> _Your task_
All records must be quoted exactly. Omit the pictures.

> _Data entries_
----------

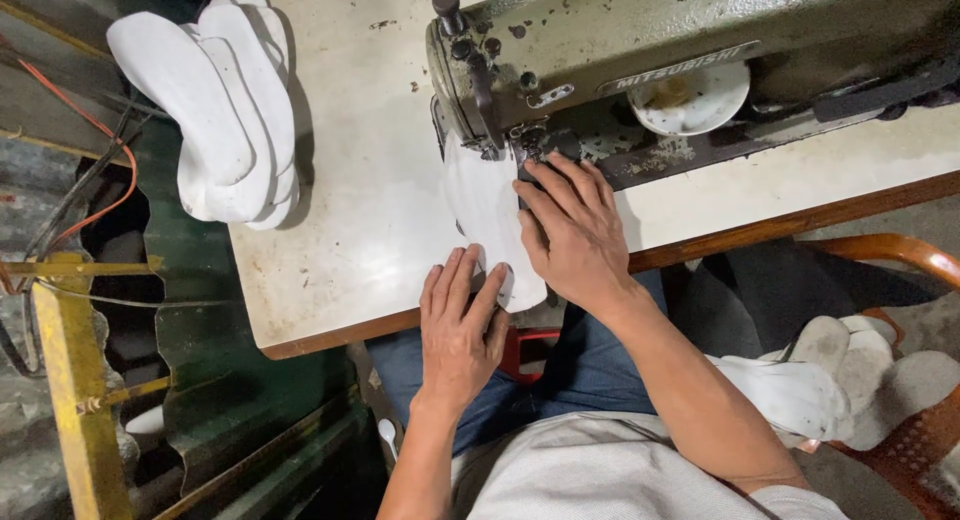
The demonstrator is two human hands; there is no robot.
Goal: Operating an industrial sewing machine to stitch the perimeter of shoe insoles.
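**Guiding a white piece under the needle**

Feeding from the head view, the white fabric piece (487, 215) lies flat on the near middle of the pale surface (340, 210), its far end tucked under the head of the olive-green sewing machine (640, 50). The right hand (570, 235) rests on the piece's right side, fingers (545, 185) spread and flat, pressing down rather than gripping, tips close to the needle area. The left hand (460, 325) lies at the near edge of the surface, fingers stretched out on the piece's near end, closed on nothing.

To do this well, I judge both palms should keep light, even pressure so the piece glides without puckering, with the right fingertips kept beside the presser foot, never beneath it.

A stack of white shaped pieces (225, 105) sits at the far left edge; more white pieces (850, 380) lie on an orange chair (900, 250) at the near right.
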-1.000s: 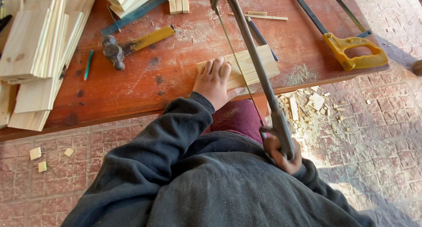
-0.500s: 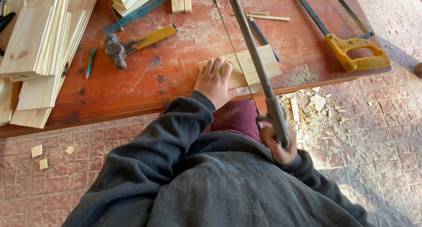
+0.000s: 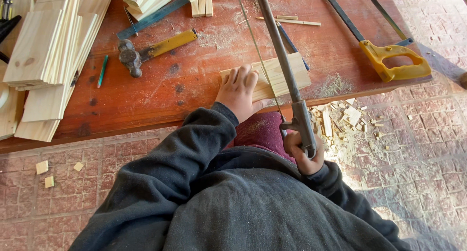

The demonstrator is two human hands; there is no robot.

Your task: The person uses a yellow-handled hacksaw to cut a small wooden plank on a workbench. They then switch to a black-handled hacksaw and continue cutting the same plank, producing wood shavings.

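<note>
The right hand [image 3: 304,154] is closed around the grip of a hacksaw [image 3: 282,66], whose blade crosses a wood block [image 3: 287,73]. The left hand [image 3: 239,91] lies flat, fingers spread, pressing the block's left end down. The block sits at the near edge of the red table [image 3: 194,86]. Left of the block lie a hammer [image 3: 153,49] and a green pencil [image 3: 102,71], and further left a stack of boards [image 3: 44,51]. Right of the block rests a yellow-handled saw [image 3: 394,61]. Below the block's right end, offcuts [image 3: 340,120] litter the brick floor.
</note>
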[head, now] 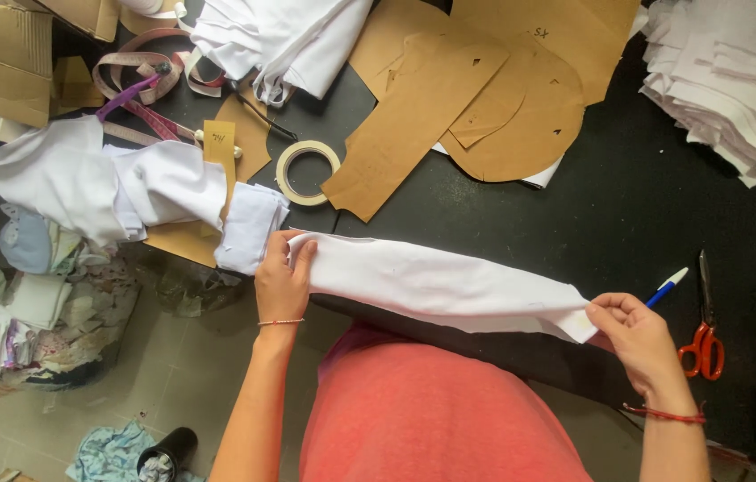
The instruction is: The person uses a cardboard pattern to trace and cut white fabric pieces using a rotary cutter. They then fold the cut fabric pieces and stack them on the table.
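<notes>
A long folded strip of white fabric (436, 284) lies stretched along the near edge of the black table (628, 205). My left hand (282, 281) pinches its left end, fingers curled over the cloth. At the strip's right end my right hand (637, 337) grips the corner between thumb and fingers. A blue and white pen (666, 286) lies just beyond the right hand, and red-handled scissors (705, 330) lie to its right.
Brown paper pattern pieces (458, 98) and a tape roll (307, 172) lie mid-table. White cloth piles sit at the left (101, 183), top (275, 40) and far right (730, 76). A measuring tape (141, 80) lies top left. Fabric scraps (34, 312) fill a floor bin.
</notes>
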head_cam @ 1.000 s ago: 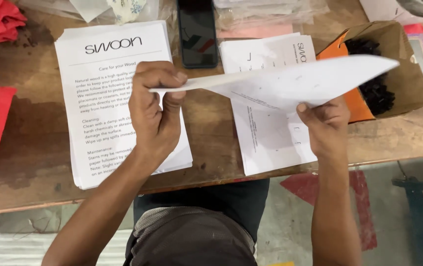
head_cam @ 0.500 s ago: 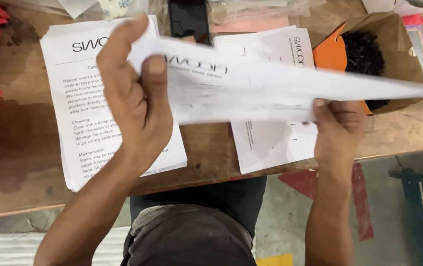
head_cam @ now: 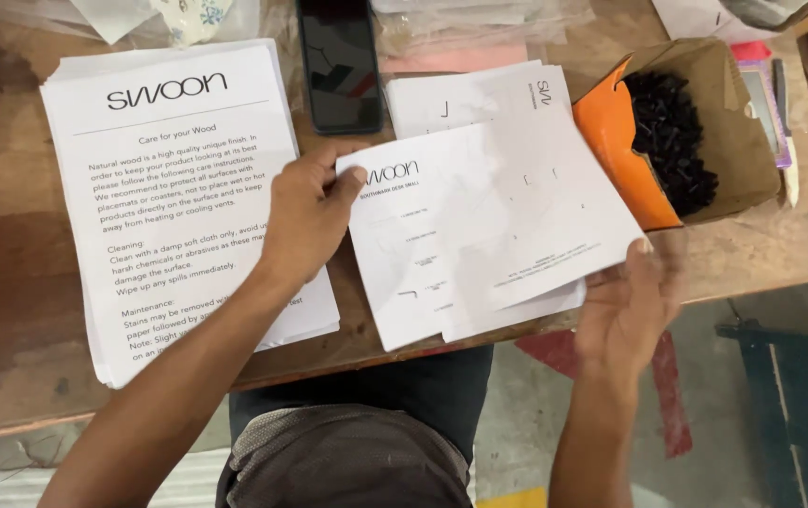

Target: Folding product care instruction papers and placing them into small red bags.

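Observation:
A white printed sheet [head_cam: 479,221] lies tilted over a small stack of similar sheets [head_cam: 470,99] at the table's front edge. My left hand [head_cam: 305,216] grips its left edge, thumb on top near the heading. My right hand [head_cam: 625,306] holds the sheet's lower right corner from beneath, off the table's front edge. Left of my left hand rests a thick stack of white printed sheets [head_cam: 155,169].
A black phone [head_cam: 339,61] lies at the back middle. An open brown and orange cardboard box [head_cam: 728,132] holds several small black parts [head_cam: 672,136]. Clear plastic bags [head_cam: 479,23] sit behind the sheets. The wooden table [head_cam: 9,310] ends near my lap.
The sheet, held up in the air and bent earlier, has come down flat over the small stack. My left hand moved from above the big stack to the sheet's left edge.

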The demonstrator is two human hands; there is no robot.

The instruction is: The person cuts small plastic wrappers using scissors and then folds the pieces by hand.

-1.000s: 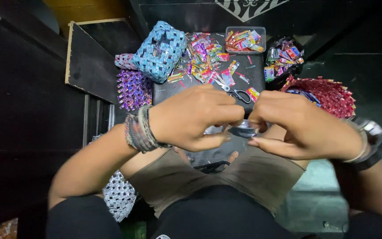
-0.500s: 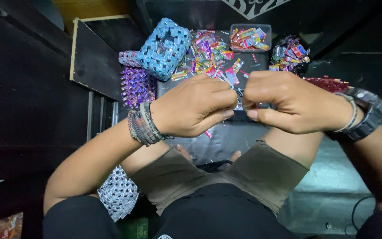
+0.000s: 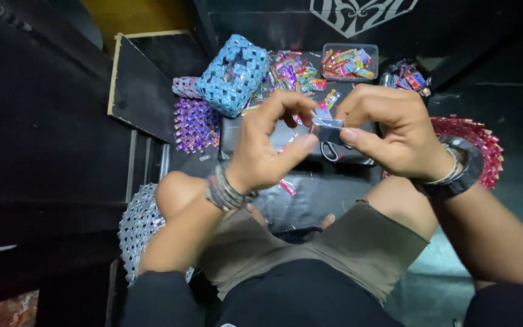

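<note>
My left hand (image 3: 270, 148) and my right hand (image 3: 385, 130) meet in front of me over my lap. Together they pinch a small silvery folded wrapper strip (image 3: 327, 123) between fingertips and thumbs. Beaded bracelets circle my left wrist, and a dark watch with thin bangles sits on my right wrist. Black-handled scissors (image 3: 331, 151) lie on the dark board (image 3: 316, 194) just under the hands. Loose colourful wrapper pieces (image 3: 292, 69) are scattered beyond my fingers.
A blue woven wrapper pouch (image 3: 232, 74) stands at the back, a purple woven panel (image 3: 195, 124) beside it. A clear box of wrappers (image 3: 349, 60) sits behind. A red woven piece (image 3: 476, 142) lies right, a silver woven piece (image 3: 137, 224) left of my knee.
Both hands have lifted and drawn slightly apart, fingers now spread around the small strip, which has come into view between them. The camera view shifted a little.
</note>
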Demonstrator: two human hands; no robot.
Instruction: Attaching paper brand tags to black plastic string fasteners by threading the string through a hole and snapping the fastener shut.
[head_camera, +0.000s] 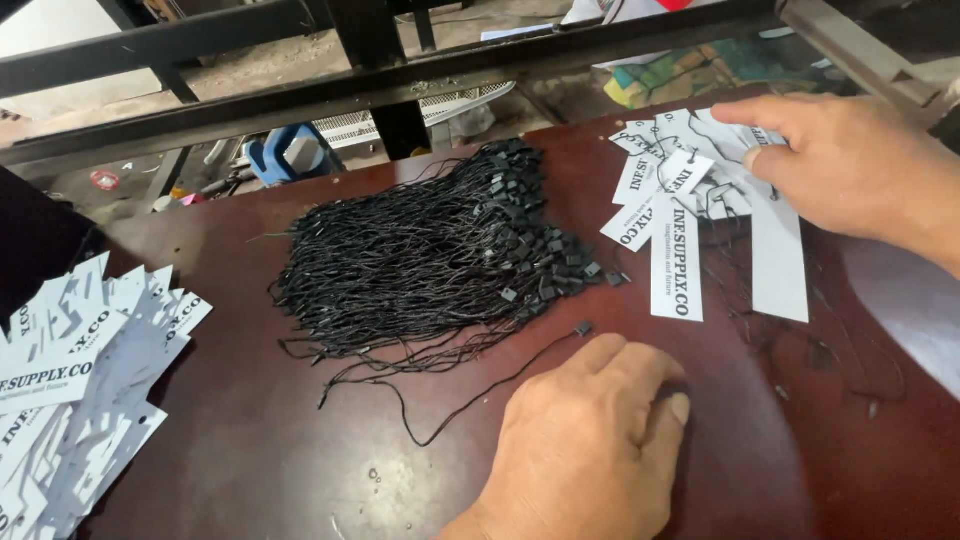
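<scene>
Just beyond the left hand (585, 440), resting flat and holding nothing, lies one loose black string loop with a plastic clasp (470, 395); pinch it near the clasp. Under the right hand (850, 165), fingers spread, lie white paper hang tags (675, 260); press lightly so only one slides.

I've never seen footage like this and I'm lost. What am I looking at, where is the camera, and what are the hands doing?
There is no machine here, just a person at work. The single picture comes from a camera worn on the head, looking down at a dark red table.

In the middle lies a pile of black strings, each with a small plastic clasp. White paper tags are stacked at the left edge, and more tags lie at the upper right, some already threaded with string.

The left hand rests on the table, its fingers right by the clasp end of one loose string. The right hand presses flat on the upper-right tags. Neither hand lifts anything.
</scene>
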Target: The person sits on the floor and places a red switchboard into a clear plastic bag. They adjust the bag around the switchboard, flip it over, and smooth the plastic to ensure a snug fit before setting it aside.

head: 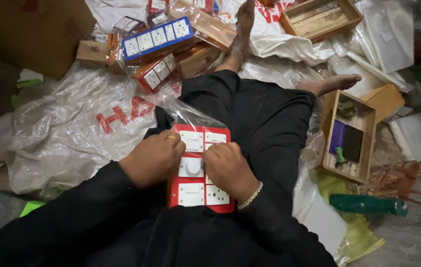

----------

> _Response to the exercise_
The demonstrator is two human hands; there is no robot.
Goal: Operating an industrial sewing machine to stitch the perimeter of shoe insoles.
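**Guiding a white piece under the needle**

Feeding from the head view, the white fabric piece (487, 215) lies flat on the near middle of the pale surface (340, 210), its far end tucked under the head of the olive-green sewing machine (640, 50). The right hand (570, 235) rests on the piece's right side, fingers (545, 185) spread and flat, pressing down rather than gripping, tips close to the needle area. The left hand (460, 325) lies at the near edge of the surface, fingers stretched out on the piece's near end, closed on nothing.

To do this well, I judge both palms should keep light, even pressure so the piece glides without puckering, with the right fingertips kept beside the presser foot, never beneath it.

A stack of white shaped pieces (225, 105) sits at the far left edge; more white pieces (850, 380) lie on an orange chair (900, 250) at the near right.
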-1.000s: 
-0.500s: 
+0.000s: 

The demonstrator is two human hands; there is no robot.

Your task: The person uses a yellow-handled hacksaw to cut a small wooden plank on a workbench. They then switch to a black-handled hacksaw and continue cutting the same plank, producing wood shavings.

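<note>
The right hand [image 3: 304,154] is closed around the grip of a hacksaw [image 3: 282,66], whose blade crosses a wood block [image 3: 287,73]. The left hand [image 3: 239,91] lies flat, fingers spread, pressing the block's left end down. The block sits at the near edge of the red table [image 3: 194,86]. Left of the block lie a hammer [image 3: 153,49] and a green pencil [image 3: 102,71], and further left a stack of boards [image 3: 44,51]. Right of the block rests a yellow-handled saw [image 3: 394,61]. Below the block's right end, offcuts [image 3: 340,120] litter the brick floor.
</note>
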[head, now] 
The instruction is: The person uses a cardboard pattern to trace and cut white fabric pieces using a rotary cutter. They then fold the cut fabric pieces and stack them on the table.
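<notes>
A long folded strip of white fabric (436, 284) lies stretched along the near edge of the black table (628, 205). My left hand (282, 281) pinches its left end, fingers curled over the cloth. At the strip's right end my right hand (637, 337) grips the corner between thumb and fingers. A blue and white pen (666, 286) lies just beyond the right hand, and red-handled scissors (705, 330) lie to its right.
Brown paper pattern pieces (458, 98) and a tape roll (307, 172) lie mid-table. White cloth piles sit at the left (101, 183), top (275, 40) and far right (730, 76). A measuring tape (141, 80) lies top left. Fabric scraps (34, 312) fill a floor bin.
</notes>
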head_cam @ 1.000 s ago: 
head_cam @ 0.500 s ago: 
head_cam @ now: 

Target: Folding product care instruction papers and placing them into small red bags.

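Observation:
A white printed sheet [head_cam: 479,221] lies tilted over a small stack of similar sheets [head_cam: 470,99] at the table's front edge. My left hand [head_cam: 305,216] grips its left edge, thumb on top near the heading. My right hand [head_cam: 625,306] holds the sheet's lower right corner from beneath, off the table's front edge. Left of my left hand rests a thick stack of white printed sheets [head_cam: 155,169].
A black phone [head_cam: 339,61] lies at the back middle. An open brown and orange cardboard box [head_cam: 728,132] holds several small black parts [head_cam: 672,136]. Clear plastic bags [head_cam: 479,23] sit behind the sheets. The wooden table [head_cam: 9,310] ends near my lap.
The sheet, held up in the air and bent earlier, has come down flat over the small stack. My left hand moved from above the big stack to the sheet's left edge.
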
The demonstrator is two human hands; there is no robot.

The instruction is: The person cuts small plastic wrappers using scissors and then folds the pieces by hand.

-1.000s: 
-0.500s: 
+0.000s: 

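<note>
My left hand (image 3: 270, 148) and my right hand (image 3: 385, 130) meet in front of me over my lap. Together they pinch a small silvery folded wrapper strip (image 3: 327, 123) between fingertips and thumbs. Beaded bracelets circle my left wrist, and a dark watch with thin bangles sits on my right wrist. Black-handled scissors (image 3: 331, 151) lie on the dark board (image 3: 316, 194) just under the hands. Loose colourful wrapper pieces (image 3: 292, 69) are scattered beyond my fingers.
A blue woven wrapper pouch (image 3: 232, 74) stands at the back, a purple woven panel (image 3: 195, 124) beside it. A clear box of wrappers (image 3: 349, 60) sits behind. A red woven piece (image 3: 476, 142) lies right, a silver woven piece (image 3: 137, 224) left of my knee.
Both hands have lifted and drawn slightly apart, fingers now spread around the small strip, which has come into view between them. The camera view shifted a little.
</note>
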Demonstrator: two human hands; no robot.
Instruction: Attaching paper brand tags to black plastic string fasteners by threading the string through a hole and snapping the fastener shut.
[head_camera, +0.000s] 
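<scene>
Just beyond the left hand (585, 440), resting flat and holding nothing, lies one loose black string loop with a plastic clasp (470, 395); pinch it near the clasp. Under the right hand (850, 165), fingers spread, lie white paper hang tags (675, 260); press lightly so only one slides.

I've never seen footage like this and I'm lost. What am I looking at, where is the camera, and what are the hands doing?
There is no machine here, just a person at work. The single picture comes from a camera worn on the head, looking down at a dark red table.

In the middle lies a pile of black strings, each with a small plastic clasp. White paper tags are stacked at the left edge, and more tags lie at the upper right, some already threaded with string.

The left hand rests on the table, its fingers right by the clasp end of one loose string. The right hand presses flat on the upper-right tags. Neither hand lifts anything.
</scene>
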Target: The person sits on the floor and places a red switchboard into a clear plastic bag. They adjust the bag around the switchboard, flip it over, and smooth the plastic to ensure a snug fit before setting it aside.

head: 

The response to this exercise is complete.